4 - Quarto, a decisão é ineficaz. A discussão sobre o acesso às mensagens é mundial. Recentemente, correndo riscos imensos, a Apple se negou a fornecer meios de desbloquear o iPhone de terroristas. O FBI teria conseguido destravar o aparelho, mas isso ainda não se confirmou. Quanto ao WhastApp, a empresa garante que as mensagens são codificadas na origem e descodificadas no destinatário, de modo que o que existe no caminho seriam códigos indecifráveis. É a garantia do sigilo de mensagem que faz com que o aplicativo seja usado. Se a empresa pudesse xeretar as comunicações dos usuários, inevitavelmente um dia isso iria vazar, assim como Edward Snowden há pouco divulgou diversas informações da CIA. Cientes dessa possibilidade, a nova ordem mundial é de se ter acesso a outros dados, como o horário que se usa, com quem se fala, de onde se usa, mas não com relação ao conteúdo, que uma vez vazado, põe fim ao seu principal atrativo : o sigilo. Querer travar essa discussão é louvável. Mas, definitivamente, não é bloqueando todo mundo que se inicia um debate. Aliás, é assim que ele é tolhido.
Histórico
Vale lembrar que esta não é a primeira vez que o aplicativo sofre sanções deste tipo no Brasil. Em dezembro de 2015, a juíza de Direito Sandra Regina Nostre Marques, da 1ª vara Criminal de São Bernardo do Campo/SP, também determinou o bloqueio do WhatsApp em todo o país, mas a decisão não durou 48 horas.
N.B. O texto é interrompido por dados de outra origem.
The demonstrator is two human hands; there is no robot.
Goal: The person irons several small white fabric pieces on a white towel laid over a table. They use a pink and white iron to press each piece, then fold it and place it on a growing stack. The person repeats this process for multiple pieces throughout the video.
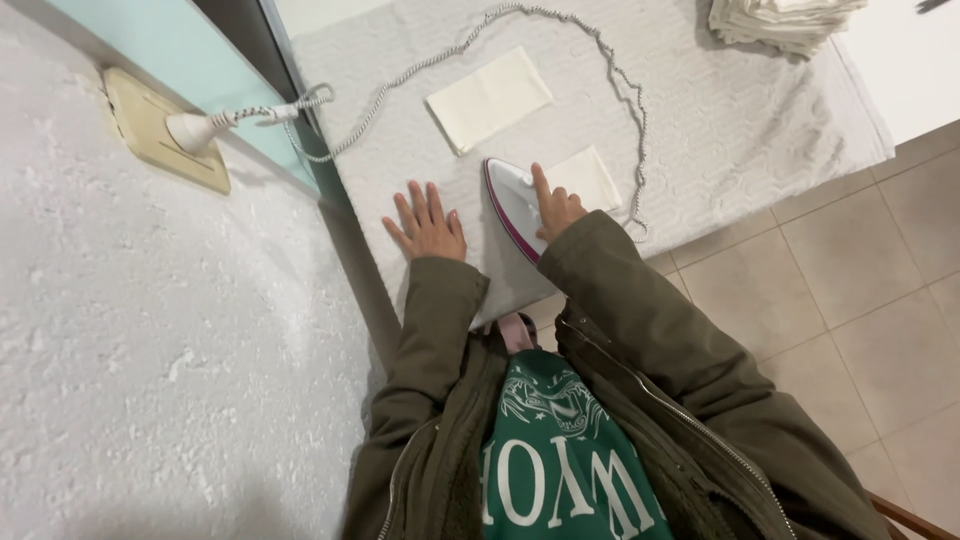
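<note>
So in the head view, the person's right hand (556,208) is on the clothes iron (512,205), palm over its far side with the index finger stretched out along the top. It looks more like resting on it than a closed hold, fingers loose and fairly straight; whether the handle is actually gripped can't be told from here. The iron sits on the grey padded ironing cover (720,130), its long axis running from the person outward, nose pointing away.

The left hand (428,222) lies flat on the cover just left of the iron, fingers spread wide, holding nothing. So the right hand is the one on the iron; the left is close beside it but not touching.

Just right of the iron, partly under the right hand, is a small cream cloth square (590,178). A bigger cream cloth (488,98) lies beyond the iron's nose. The braided cord (610,70) loops past both and runs to a plug (195,130) in the wall socket (150,128), well left of the iron. A stack of folded cloths (785,22) sits far beyond, to the right.
</note>
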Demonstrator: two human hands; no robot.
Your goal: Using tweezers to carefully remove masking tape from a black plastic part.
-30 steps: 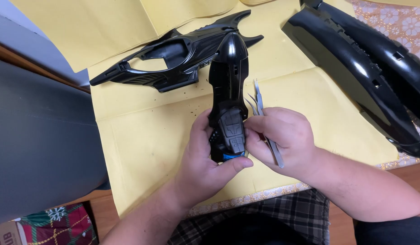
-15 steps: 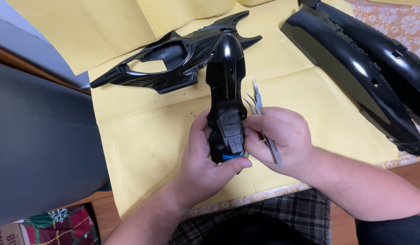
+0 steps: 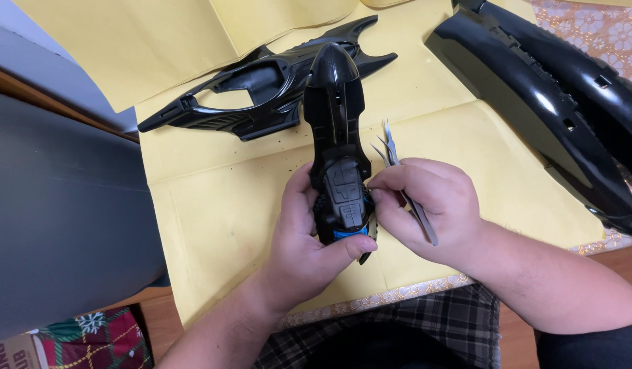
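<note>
My left hand point(image 3: 303, 240) grips the near end of a long glossy black model body piece point(image 3: 336, 109), thumb across a blue part at its base. It points away from me over yellow paper point(image 3: 213, 205). My right hand point(image 3: 432, 208) holds metal tweezers point(image 3: 398, 167) against the palm, tips pointing away, while its fingertips touch the right side of the black piece.
A flat black winged chassis frame point(image 3: 261, 92) lies on the paper beyond the held piece. Two large curved black shell parts point(image 3: 548, 96) lie at the right. A dark grey surface point(image 3: 56, 225) fills the left. Plaid cloth point(image 3: 398, 328) is near me.
</note>
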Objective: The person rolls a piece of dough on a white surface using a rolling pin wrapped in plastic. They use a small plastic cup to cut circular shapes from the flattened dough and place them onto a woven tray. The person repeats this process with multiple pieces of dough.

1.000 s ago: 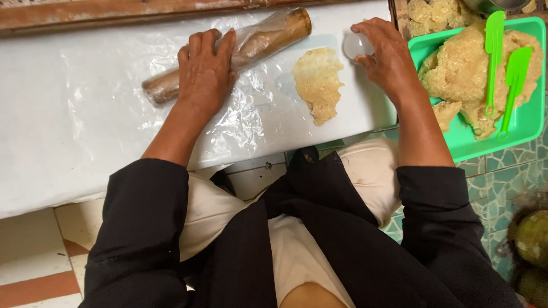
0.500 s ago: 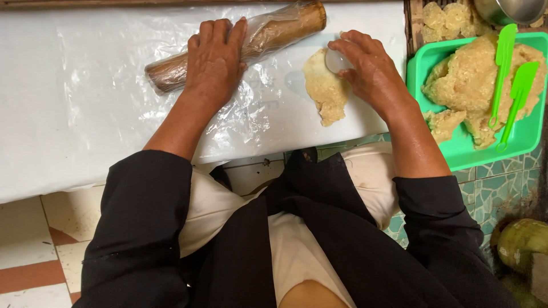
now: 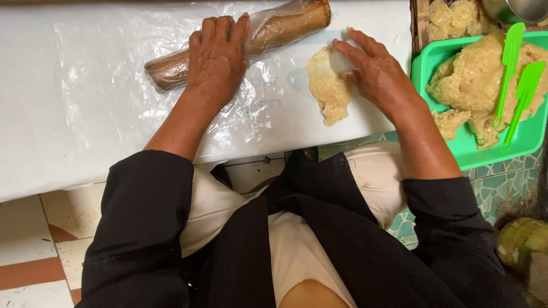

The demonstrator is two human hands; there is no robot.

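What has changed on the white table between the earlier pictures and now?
The right hand moved left from the table edge near the green tray onto the flat piece of dough, with its fingers now spread over the dough's upper end; a small pale object is under them. The left hand stayed on the plastic-wrapped wooden rolling pin. The dough, tray and green spatulas kept their places.

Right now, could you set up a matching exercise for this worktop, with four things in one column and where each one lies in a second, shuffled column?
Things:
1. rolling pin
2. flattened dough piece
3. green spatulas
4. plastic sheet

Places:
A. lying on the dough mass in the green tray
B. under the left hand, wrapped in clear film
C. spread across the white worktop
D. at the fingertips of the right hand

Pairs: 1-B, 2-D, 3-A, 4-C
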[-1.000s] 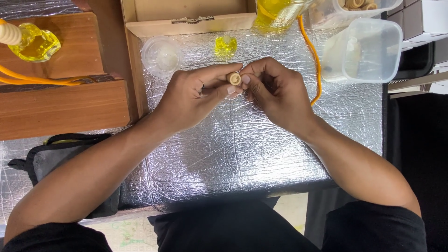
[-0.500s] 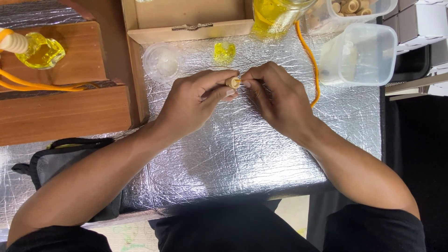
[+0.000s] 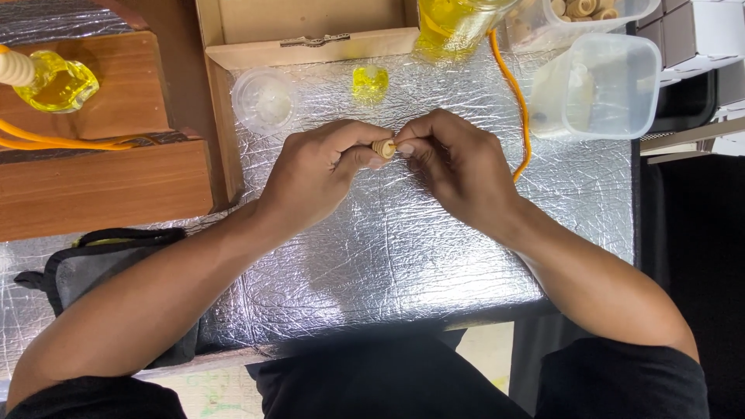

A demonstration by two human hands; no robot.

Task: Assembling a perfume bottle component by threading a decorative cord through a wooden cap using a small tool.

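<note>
- While both hands meet above the foil-covered counter point(image 3: 403, 256), the left hand point(image 3: 318, 174) pinches a small tan wooden cap point(image 3: 382, 148) between thumb and fingertips.
- At the cap's right end, the right hand point(image 3: 458, 167) has its fingertips pressed together; whether it grips something thin there, I cannot tell.
- Just beyond the hands stands a small yellow glass bottle point(image 3: 370, 81), with a round clear lid point(image 3: 265, 102) to its left.
- An orange cord point(image 3: 518, 101) runs past the right hand, beside a clear plastic tub point(image 3: 597, 85).

tan ribbed cap point(image 3: 382, 147), silver crinkled foil point(image 3: 388, 256)
</note>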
Depois disso, foi a vez do juiz de Direito Luís Moura Carvalho, da Central de Inquéritos de Teresina/PI, por entender que o aplicativo estava atrapalhando as investigações de um provável crime de pedofilia.
ABC do CDC
Falta de bom senso, assim o desembargador aposentado Rizzatto Nunes considera o bloqueio do WhatsApp por 72 horas. Para ele, a decisão é esdrúxula e a situação é bastante grave, pois são milhões de usuários que se utilizam do WhatsApp, inclusive, profissionalmente e no mundo todo. "Cortar a ligação com o Brasil é como impedir que as pessoas do mundo todo entrem em contato com os brasileiros."
Punição à sociedade
O Brasil é um dos países com maior potencial na utilização de tecnologia, mas as autoridades brasileiras parecem ter imensas dificuldades em compreender sua importância em nossas vidas. A constatação é do presidente da OAB/SP, Marcos da Costa, para quem o recente bloqueio do WhatsApp deve servir como alerta: "não se resolve a questão pendente em uma demanda, por mais grave que seja, gerando problemas para toda a sociedade".
Criminologia lagartense
A cidade sergipana de Lagarto é conhecida, entre outras coisas, pelo filósofo Tobias Barreto, que ali residiu. Inspirado, ele compôs uma poesia explicando que o namoro não é crime. Os versos terminam com uma simpática estrofe :
"Amemos todos, amemos,
É Cupido quem o diz ;
Pois namoro não é crime,
Na opinião do juiz."
Parafraseando o escritor, seria o caso de dizer "WhatsApp não é crime, doutor juiz".